Demenzpatienten mit Laufdrang:Verwirrt und verirrt

Per Ortungssystem will eine Klinik Demenzkranke vom Weglaufen abhalten. Doch die Maßnahme ist umstritten - denn schon atmosphärische Verbesserungen bremsen die Patienten.

Marc Widmann

Die alte Dame verschwand kurz vor dem Frühstück. Völlig unbemerkt verließ sie am Sonntagmorgen ihr Zimmer in der Offenbacher Klinik, 15 Polizisten konnten sie in dem großen Gebäude und der Umgebung nicht finden, auch nicht der Hubschrauber mit Wärmebildkamera.

Demenz, dpa

Geborgenheit statt Funk-Armband: Um Demente vom Weglaufen abzuhalten, muss nicht gleich auf technische Lösungen zurückgegriffen werden.

(Foto: Foto: dpa)

Erst am nächsten Tag wurde sie tot entdeckt: 13 Stockwerke tiefer, im hintersten Winkel des Kellers war die 93-Jährige in einen Schacht gefallen. Dort, wo nie jemand ist. "Überwiegend verwirrt" sei die alte Frau gewesen, sagte ein Arzt danach. Sie war nicht die erste Demenzpatientin, die sich in einer deutschen Klinik verirrte und dabei ums Leben kam.

Allein in Berlin gab es in den vergangenen Jahren zwei ganz ähnliche Fälle. Ein 63-Jähriger wurde nach sechs Tagen tot in einem Technikraum gefunden. Ein 86-Jähriger starb unter einer Treppe im Krankenhauskeller.

"Ich will, dass solche Dinge nie mehr passieren", sagt Hans-Ulrich Schmidt. Deshalb startet der Geschäftsführer des Offenbacher Klinikums am nächsten Dienstag ein Experiment: ein Ortungssystem für Patienten. Sie bekommen Funk-Armbänder umgelegt. Die meisten Kranken können darauf nur lesen, wann ihre Untersuchung fällig ist.

Bei Dementen dagegen schlägt das Band über das drahtlose Computernetz auch Alarm, sobald sie den als erlaubt programmierten Bereich verlassen. Am PC können die Pfleger jederzeit nachschauen, wo sich der Armbandträger gerade aufhält. "Das hätte den Unfall mit Sicherheit verhindert", sagt Schmidt.

Hätte es?
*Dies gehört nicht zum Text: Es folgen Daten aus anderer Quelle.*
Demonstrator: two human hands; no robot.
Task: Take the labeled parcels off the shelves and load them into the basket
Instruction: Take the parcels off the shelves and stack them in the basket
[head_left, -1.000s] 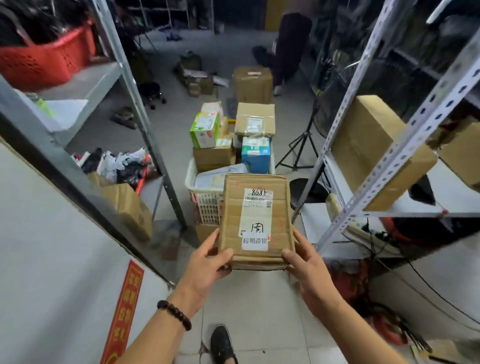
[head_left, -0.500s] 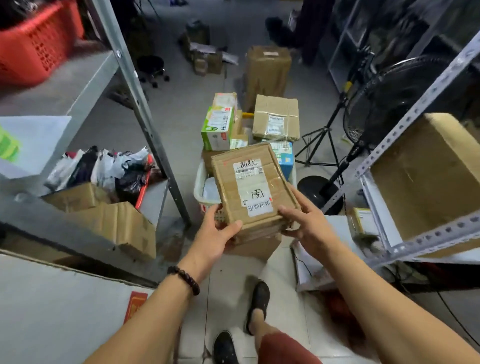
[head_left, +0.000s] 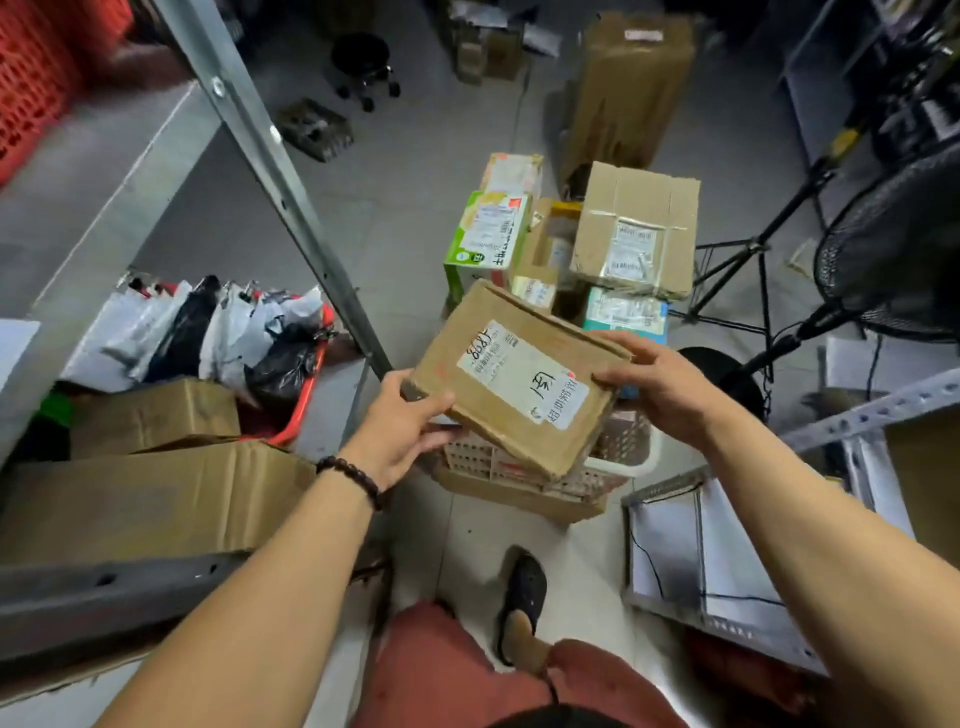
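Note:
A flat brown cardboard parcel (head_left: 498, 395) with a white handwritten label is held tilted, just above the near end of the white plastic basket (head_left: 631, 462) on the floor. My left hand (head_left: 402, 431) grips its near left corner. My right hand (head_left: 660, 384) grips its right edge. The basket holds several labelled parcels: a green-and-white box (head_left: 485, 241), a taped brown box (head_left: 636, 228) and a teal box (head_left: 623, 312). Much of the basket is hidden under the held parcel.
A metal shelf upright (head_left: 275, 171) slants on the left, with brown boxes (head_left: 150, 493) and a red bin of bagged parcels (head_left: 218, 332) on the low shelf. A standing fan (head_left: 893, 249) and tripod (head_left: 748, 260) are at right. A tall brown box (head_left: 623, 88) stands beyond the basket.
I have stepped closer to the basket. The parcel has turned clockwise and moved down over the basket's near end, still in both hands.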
Mehrere Firmen bieten solche Systeme bereits an, aber unumstritten sind sie nicht. "Wie wählt das Krankenhaus aus, wer markiert wird", fragt sich zum Beispiel die Vorsitzende der Deutschen Alzheimer-Gesellschaft, Heike von Lützau-Hohlbein.

Lange Flure, sterile Atmosphäre

"Ich sehe das Heil nicht in einer technischen Lösung", sagt sie. Einige Angehörige, die solchen Maßnahmen erst zustimmen müssen, betrachten sie noch kritischer: Darf man Menschen überhaupt kennzeichnen?

Laut einer Studie sind bereits zwölf Prozent der Patienten in deutschen Kliniken dement. Mit steigender Tendenz. Vielerorts werden sie jedoch vor allem als Störfaktor gesehen, der den reibungslosen Ablauf behindert. Dabei macht die Hektik des Klinikalltags Verwirrte oft noch verwirrter. Die langen Flure, die sterile Atmosphäre, die Eintönigkeit lösen aus, was Experten Lauftendenz nennen.

Schon mit wenig Mitteln könnten Kliniken vieles verbessern, sagt Sabine Kirchen-Peters vom Saarbrücker Iso-Institut. Einige Häuser richten auf den Fluren gemütliche Sitzgruppen ein, die als "Haltestellen" für fluchtwillige Patienten dienen.

Manche erlauben es den Angehörigen, ebenfalls in der Klinik zu schlafen. In Kaufbeuren stehen Experten bereit, wenn auf einer Station ein dementer Patient liegt. Denn die Mitarbeiter sind mit der Situation oft überfordert, ihnen fehlt meist schon die Zeit.

Im Kölner Krankenhaus St. Hildegardis gibt es nun sogar rote Klodeckel. Eine Signalfarbe, wie sie auch Demente noch wahrnehmen. Seit Oktober werden verwirrte Patienten hier auf einer besonderen Station versorgt, von eigens geschultem Personal.

Ein einfacher Vorhang verbirgt die Tür zum Treppenhaus, damit die Patienten sie nicht im Blick haben. Vor den Betten liegen Matten, die Alarm geben, wenn nachts jemand auf sie tritt. Noch ist die Station ganz neu, aber ein Ergebnis kann Projektleiterin Ursula Sottong schon nennen: "Wenn sich die Patienten geborgen fühlen, haben sie keine Lauftendenz mehr."